_What needs to be done_
Output must match the data below exactly from its first line through the line that contains "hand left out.", with no other line.

START Recorded information

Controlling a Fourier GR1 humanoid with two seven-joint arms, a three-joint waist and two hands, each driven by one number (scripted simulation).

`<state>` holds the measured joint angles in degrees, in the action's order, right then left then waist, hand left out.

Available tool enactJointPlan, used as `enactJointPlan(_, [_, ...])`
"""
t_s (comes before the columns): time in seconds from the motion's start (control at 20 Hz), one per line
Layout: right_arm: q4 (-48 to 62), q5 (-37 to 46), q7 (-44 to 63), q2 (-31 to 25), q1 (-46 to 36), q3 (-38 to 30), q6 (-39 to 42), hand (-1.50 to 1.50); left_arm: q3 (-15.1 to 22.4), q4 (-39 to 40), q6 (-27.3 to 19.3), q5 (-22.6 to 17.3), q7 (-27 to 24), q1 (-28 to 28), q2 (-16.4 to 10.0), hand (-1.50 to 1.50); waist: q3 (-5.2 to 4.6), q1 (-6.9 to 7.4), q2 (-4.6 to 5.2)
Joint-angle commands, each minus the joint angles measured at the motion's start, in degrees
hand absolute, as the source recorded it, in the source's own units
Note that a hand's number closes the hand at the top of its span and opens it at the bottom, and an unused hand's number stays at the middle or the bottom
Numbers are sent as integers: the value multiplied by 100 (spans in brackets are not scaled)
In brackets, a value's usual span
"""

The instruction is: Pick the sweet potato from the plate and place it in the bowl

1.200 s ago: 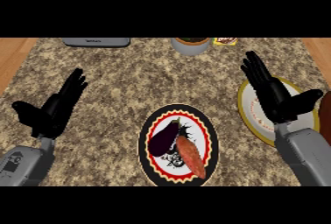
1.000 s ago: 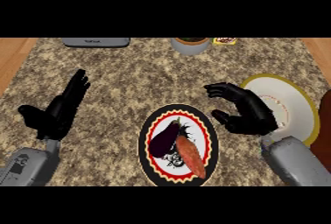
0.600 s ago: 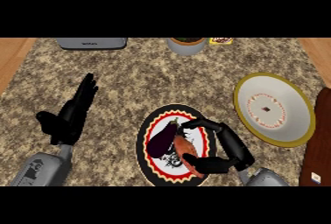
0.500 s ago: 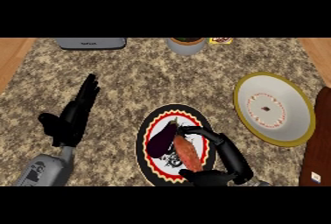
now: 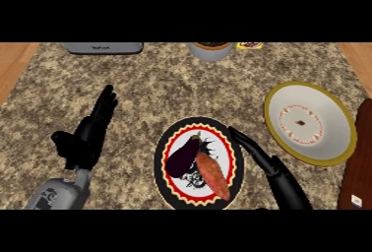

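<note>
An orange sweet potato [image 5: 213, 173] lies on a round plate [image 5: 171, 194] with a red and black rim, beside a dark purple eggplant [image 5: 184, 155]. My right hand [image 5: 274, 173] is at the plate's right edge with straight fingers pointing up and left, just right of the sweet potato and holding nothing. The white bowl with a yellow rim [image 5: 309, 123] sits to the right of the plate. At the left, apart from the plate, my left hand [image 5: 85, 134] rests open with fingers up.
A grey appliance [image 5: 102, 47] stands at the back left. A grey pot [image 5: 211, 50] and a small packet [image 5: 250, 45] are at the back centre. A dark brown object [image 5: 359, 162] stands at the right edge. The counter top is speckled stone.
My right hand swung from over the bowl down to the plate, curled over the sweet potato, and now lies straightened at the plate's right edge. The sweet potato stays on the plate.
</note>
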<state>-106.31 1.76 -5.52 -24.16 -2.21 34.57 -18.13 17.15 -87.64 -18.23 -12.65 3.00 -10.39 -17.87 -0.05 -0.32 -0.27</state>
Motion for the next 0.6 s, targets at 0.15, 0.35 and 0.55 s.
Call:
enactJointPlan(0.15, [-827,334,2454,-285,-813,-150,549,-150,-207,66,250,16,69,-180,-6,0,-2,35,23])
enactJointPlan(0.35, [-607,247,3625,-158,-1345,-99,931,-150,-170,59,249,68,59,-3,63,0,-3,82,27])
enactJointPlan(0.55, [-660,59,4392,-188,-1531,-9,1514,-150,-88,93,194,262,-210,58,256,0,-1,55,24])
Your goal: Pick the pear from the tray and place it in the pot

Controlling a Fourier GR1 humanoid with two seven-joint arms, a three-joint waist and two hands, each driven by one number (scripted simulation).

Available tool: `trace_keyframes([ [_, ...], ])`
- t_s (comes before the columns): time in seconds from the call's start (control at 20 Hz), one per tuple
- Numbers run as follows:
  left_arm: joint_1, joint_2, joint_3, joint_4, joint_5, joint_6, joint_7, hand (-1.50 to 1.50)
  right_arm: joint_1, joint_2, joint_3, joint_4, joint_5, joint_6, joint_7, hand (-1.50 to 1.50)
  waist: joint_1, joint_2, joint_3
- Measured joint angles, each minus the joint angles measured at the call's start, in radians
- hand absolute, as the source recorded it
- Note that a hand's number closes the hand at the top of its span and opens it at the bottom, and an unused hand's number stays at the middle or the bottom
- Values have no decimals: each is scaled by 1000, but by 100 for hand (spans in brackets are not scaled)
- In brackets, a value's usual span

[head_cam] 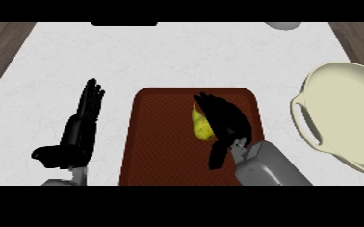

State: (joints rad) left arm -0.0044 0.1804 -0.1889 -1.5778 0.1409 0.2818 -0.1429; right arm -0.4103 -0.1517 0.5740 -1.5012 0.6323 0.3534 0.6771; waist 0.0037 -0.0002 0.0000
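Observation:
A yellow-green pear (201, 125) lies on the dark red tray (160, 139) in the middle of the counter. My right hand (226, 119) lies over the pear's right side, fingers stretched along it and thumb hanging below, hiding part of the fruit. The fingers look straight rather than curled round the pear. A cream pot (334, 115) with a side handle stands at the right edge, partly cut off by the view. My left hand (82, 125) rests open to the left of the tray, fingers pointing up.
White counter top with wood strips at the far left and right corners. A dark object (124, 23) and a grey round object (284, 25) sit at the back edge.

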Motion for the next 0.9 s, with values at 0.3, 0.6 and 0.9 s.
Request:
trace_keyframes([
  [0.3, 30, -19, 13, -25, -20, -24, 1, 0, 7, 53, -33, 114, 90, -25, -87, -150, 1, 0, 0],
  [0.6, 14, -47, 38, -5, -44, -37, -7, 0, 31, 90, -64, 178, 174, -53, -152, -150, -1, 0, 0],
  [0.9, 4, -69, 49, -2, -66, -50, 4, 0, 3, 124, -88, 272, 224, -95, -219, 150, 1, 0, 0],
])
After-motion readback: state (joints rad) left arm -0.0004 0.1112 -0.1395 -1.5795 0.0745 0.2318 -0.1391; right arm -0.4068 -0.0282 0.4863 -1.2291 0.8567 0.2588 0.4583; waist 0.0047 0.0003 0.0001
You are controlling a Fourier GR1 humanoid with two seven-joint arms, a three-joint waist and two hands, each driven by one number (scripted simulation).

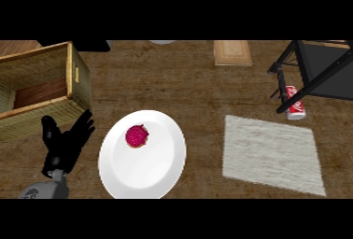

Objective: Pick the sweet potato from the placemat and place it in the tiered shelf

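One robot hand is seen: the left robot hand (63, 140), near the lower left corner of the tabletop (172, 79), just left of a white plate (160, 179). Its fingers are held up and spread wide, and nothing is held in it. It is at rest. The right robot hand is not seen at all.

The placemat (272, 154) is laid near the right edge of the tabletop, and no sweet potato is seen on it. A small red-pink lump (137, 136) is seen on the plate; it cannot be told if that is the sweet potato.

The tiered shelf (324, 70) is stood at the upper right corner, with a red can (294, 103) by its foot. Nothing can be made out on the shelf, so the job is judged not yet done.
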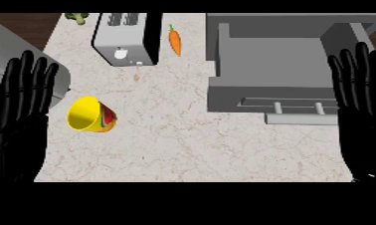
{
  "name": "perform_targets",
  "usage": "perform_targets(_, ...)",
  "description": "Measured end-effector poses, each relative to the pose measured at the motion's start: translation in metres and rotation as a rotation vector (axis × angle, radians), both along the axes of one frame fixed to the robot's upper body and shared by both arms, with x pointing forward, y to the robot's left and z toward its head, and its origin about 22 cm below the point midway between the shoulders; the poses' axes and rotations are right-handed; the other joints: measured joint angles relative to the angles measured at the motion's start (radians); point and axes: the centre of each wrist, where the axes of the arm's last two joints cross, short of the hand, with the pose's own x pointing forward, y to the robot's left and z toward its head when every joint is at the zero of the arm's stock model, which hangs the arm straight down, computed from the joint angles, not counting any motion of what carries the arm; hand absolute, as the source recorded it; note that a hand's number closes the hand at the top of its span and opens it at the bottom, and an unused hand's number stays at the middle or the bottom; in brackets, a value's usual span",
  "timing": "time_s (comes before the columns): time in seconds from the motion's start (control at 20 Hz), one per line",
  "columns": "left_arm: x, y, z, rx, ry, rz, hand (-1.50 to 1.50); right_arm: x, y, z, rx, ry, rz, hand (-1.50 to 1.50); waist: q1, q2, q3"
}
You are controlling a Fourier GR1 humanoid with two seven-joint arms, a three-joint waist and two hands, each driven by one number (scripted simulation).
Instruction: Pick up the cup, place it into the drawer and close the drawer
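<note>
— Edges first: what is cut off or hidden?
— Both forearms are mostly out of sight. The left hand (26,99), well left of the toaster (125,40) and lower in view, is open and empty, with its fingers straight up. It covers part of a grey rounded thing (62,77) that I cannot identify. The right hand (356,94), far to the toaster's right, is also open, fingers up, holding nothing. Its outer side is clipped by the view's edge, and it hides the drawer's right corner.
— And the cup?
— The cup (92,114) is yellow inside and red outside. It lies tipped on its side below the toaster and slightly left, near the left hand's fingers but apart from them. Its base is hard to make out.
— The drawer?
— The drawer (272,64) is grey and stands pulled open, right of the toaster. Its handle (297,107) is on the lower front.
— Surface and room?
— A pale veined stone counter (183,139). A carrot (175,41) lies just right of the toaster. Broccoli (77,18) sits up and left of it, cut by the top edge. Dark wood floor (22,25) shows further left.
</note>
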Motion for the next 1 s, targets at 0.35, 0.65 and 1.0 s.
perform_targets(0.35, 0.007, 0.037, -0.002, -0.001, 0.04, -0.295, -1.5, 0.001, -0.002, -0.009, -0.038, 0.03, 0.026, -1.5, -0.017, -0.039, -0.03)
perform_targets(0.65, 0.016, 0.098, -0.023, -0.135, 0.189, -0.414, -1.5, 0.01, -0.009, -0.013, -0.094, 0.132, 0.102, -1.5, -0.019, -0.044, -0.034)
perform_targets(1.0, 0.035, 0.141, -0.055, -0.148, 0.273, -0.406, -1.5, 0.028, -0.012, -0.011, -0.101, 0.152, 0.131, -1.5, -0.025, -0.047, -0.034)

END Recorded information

_Exercise output_
Controlling a Fourier GR1 humanoid with two seven-joint arms, a three-joint waist and two hands, each driven by one number (scripted simulation).

`<state>` holds the measured joint angles in degrees, in the action's order, right then left then waist, hand left out.

This answer requires nothing else.